Levi Rickert, editor-in-chief in Native Challenges. Discussion »
WASHINGTON The State Department will not make a decision on the Keystone XL pipeline until at least June, according to a Reuters story published last Thursday.
Protect the Sacred Gathering in Pickstown, South Dakota
The news agency quoted an unnamed source, who did not want to be identified due to the sensitive nature of the TransCanada project.
“We're talking the beginning of summer at the earliest. It's not weeks until the final decision. It's months,”
according to the unnamed source.
The Keystone XL Project is a 1700 mile long crude oil pipeline that would transport between 700,000 to 900,000 barrels of crude oil per day. This pipeline is planned to extend from Alberta, Canada and pass through the states of Montana, Nebraska, South Dakota, Kansas, Oklahoma and Texas on its way to the Gulf of Mexico for storage and export overseas.
American Indians and environmentalists oppose the pipeline.
The proposed pipeline coming down through the Plains states has caused great concern, particularly among the Oglala in South Dakota.
TransCanada's proposed pipeline route is right though the Pine Ridge and Rosebud reservations. It will cross the Oglala Sioux Rural Water Supply System in two places.
During third week of January over three days, when over two hundred tribal leaders and community members attended the Protect the Sacred Gathering in Pickstown, South Dakota. One the third day they had produced the "International Treaty to Protect the Sacred from Tar Sands Projects" and signed the document.

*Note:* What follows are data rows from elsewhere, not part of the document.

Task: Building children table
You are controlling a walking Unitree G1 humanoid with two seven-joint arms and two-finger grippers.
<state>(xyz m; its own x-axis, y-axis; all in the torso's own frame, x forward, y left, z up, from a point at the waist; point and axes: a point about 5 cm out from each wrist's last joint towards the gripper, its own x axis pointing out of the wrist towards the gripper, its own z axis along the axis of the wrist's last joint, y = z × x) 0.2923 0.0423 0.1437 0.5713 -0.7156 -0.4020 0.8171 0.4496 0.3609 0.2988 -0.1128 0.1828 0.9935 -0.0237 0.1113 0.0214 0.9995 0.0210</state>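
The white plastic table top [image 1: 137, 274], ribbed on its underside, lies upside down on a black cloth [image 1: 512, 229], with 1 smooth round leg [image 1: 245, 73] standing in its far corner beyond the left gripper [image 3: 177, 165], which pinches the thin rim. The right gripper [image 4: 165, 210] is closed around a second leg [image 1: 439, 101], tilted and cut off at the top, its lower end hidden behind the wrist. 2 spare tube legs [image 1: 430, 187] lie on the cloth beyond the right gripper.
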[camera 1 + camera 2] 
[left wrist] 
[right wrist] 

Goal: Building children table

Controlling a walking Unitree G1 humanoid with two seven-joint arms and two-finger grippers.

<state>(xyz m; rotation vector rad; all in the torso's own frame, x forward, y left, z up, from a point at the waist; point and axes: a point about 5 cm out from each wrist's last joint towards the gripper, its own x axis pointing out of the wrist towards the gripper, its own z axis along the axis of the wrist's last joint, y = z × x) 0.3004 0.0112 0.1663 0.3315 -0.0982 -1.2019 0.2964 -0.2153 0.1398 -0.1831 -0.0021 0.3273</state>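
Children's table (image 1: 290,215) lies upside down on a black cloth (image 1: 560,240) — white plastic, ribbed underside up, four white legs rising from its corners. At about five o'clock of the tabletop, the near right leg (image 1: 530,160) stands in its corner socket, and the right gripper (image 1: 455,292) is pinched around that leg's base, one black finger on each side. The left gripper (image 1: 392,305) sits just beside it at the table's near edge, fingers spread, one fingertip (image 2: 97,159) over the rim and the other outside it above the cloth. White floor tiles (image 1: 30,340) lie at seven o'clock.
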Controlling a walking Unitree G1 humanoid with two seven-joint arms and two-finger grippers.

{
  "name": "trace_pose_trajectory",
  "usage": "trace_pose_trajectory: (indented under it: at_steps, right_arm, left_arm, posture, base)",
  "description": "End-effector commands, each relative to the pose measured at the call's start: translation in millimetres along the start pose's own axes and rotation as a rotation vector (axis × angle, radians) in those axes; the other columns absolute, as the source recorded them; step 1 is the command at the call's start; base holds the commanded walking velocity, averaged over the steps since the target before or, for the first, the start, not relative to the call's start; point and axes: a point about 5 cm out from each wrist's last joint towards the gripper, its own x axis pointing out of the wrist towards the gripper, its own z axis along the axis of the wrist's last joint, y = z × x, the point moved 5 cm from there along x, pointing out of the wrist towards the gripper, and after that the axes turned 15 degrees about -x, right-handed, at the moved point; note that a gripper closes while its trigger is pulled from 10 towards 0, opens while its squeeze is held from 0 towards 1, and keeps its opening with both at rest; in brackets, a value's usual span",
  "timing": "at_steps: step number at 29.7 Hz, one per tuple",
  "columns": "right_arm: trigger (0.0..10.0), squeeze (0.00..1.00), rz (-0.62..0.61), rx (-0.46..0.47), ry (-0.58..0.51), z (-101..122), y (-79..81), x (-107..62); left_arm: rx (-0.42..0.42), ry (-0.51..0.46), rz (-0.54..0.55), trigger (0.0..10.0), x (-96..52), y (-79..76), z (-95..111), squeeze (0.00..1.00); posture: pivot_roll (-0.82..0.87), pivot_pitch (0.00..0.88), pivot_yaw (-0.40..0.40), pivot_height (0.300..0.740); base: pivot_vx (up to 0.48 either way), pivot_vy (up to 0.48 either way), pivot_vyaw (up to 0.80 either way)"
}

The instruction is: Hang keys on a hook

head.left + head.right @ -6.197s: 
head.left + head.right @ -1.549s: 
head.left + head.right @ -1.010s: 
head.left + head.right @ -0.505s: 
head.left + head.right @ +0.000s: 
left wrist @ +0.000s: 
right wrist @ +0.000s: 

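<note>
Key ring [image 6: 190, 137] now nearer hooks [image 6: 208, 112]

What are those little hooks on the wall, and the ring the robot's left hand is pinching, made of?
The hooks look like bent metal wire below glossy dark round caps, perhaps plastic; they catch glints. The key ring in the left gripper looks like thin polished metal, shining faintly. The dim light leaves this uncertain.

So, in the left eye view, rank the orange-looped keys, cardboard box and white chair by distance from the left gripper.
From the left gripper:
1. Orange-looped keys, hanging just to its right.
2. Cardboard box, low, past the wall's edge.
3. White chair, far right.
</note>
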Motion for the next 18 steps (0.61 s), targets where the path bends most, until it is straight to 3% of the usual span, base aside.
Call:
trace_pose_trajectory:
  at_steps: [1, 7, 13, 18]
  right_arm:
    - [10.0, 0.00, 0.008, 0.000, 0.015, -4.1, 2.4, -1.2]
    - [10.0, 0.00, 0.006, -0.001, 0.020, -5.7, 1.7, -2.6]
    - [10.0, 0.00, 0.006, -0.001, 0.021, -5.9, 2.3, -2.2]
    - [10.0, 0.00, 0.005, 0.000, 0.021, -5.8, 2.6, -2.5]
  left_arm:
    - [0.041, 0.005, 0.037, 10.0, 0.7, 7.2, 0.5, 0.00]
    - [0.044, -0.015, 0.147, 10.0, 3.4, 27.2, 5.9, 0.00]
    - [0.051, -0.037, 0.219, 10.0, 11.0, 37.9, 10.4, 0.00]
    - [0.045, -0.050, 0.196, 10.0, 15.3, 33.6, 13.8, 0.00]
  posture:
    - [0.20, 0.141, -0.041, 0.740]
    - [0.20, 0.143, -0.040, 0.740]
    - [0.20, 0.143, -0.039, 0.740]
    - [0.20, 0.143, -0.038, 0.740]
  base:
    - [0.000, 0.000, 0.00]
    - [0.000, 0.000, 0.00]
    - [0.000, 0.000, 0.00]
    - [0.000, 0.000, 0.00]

“We affirm that our laws define our solemn duty and responsibility to our ancestors, to ourselves, and to future generations, to protect the lands and waters of our homelands and we agree to mutually and collectively oppose tar sands projects which would impact our territories, including but not limited to the TransCanada Keystone XL pipeline, the Enbridge Northern Gateway, Enbridge lines nine and sixty seven, or the Kinder Morgan Trans Mountain pipeline and tanker projects.”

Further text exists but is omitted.